Re: Outdated link for character entity list in validator error message (non SGML character number)

2012-07-25 19:56, Josh Hillman wrote:

> When using http://validator.w3.org to validate HTML 4.01 Strict (and
> possibly others) by using direct input, the "non SGML character number" (133
> in this particular case) is reported appropriately when a character outside
> the accepted range is encountered, however the "character entity" link
> referenced in the error description appears to be outdated.  The "character
> entity" link references character entity documentation for HTML 3:
>    http://www.w3.org/MarkUp/html3/latin1.html

You are quite right.
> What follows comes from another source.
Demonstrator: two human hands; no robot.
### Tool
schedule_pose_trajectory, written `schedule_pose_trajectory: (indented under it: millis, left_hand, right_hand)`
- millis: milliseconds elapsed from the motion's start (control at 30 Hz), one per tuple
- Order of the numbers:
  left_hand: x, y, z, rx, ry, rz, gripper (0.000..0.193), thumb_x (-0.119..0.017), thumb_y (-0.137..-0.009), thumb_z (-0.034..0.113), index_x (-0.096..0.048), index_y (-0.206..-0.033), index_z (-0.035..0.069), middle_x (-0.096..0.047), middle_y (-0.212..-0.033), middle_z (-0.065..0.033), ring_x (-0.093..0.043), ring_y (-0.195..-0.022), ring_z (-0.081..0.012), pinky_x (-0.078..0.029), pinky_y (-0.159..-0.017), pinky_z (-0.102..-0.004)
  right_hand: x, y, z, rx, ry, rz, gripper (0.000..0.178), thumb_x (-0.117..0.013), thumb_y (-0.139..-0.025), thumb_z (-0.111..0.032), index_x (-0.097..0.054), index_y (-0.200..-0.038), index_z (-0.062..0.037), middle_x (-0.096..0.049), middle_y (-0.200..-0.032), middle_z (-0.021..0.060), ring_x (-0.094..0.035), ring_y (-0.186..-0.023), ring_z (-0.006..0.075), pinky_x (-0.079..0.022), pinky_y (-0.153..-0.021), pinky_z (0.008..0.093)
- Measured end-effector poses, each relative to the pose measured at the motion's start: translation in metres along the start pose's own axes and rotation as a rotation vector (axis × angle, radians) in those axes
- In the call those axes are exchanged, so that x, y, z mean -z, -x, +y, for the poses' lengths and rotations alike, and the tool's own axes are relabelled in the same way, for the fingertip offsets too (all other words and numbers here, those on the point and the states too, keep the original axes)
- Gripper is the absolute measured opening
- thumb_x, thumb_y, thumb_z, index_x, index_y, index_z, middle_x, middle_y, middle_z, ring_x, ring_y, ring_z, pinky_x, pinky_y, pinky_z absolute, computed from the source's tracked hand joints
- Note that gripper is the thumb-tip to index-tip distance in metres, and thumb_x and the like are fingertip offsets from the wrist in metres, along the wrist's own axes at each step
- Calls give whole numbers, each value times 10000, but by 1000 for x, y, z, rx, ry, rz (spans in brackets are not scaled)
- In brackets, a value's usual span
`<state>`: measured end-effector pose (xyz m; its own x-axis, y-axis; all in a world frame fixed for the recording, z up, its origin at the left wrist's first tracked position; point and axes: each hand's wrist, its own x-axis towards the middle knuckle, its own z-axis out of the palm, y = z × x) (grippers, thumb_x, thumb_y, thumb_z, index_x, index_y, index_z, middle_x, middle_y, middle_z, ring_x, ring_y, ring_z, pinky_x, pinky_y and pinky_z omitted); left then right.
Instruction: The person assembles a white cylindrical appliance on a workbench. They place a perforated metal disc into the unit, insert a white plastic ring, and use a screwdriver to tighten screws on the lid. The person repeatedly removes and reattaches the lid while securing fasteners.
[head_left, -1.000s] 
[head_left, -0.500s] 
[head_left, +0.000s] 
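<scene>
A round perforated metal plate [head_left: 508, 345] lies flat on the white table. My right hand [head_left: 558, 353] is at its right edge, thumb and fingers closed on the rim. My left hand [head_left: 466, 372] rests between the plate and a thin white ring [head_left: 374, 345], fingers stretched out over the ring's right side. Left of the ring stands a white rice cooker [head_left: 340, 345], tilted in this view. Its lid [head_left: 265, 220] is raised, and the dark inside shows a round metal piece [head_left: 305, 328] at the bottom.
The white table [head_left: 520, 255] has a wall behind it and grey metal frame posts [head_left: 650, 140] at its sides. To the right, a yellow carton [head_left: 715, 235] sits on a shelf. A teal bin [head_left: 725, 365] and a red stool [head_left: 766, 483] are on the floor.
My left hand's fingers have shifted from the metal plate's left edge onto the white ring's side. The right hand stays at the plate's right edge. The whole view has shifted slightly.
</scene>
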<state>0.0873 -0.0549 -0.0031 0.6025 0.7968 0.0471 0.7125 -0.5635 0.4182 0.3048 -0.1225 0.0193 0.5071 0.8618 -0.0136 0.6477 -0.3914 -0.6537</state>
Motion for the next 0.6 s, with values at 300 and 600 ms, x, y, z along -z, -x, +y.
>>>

The link was wrong from the beginning, since the 
HTML 3 draft should never have been cited except as work in progress, 
and it expired in 1995.

> Shouldn't the link reference character entity documentation for HTML
> 4(.01)?:

That would be better. But the entire error description is outdated and 
really wrong from the beginning. A reference to entities is really 
irrelevant when the issue is plain character data.

> You have used an illegal character in your text. HTML uses the standard
> UNICODE Consortium character repertoire, and it leaves undefined (among
> others) 65 character codes (0 to 31 inclusive and 127 to 159 inclusive) that
> are sometimes used for typographical quote marks and similar in proprietary
> character sets.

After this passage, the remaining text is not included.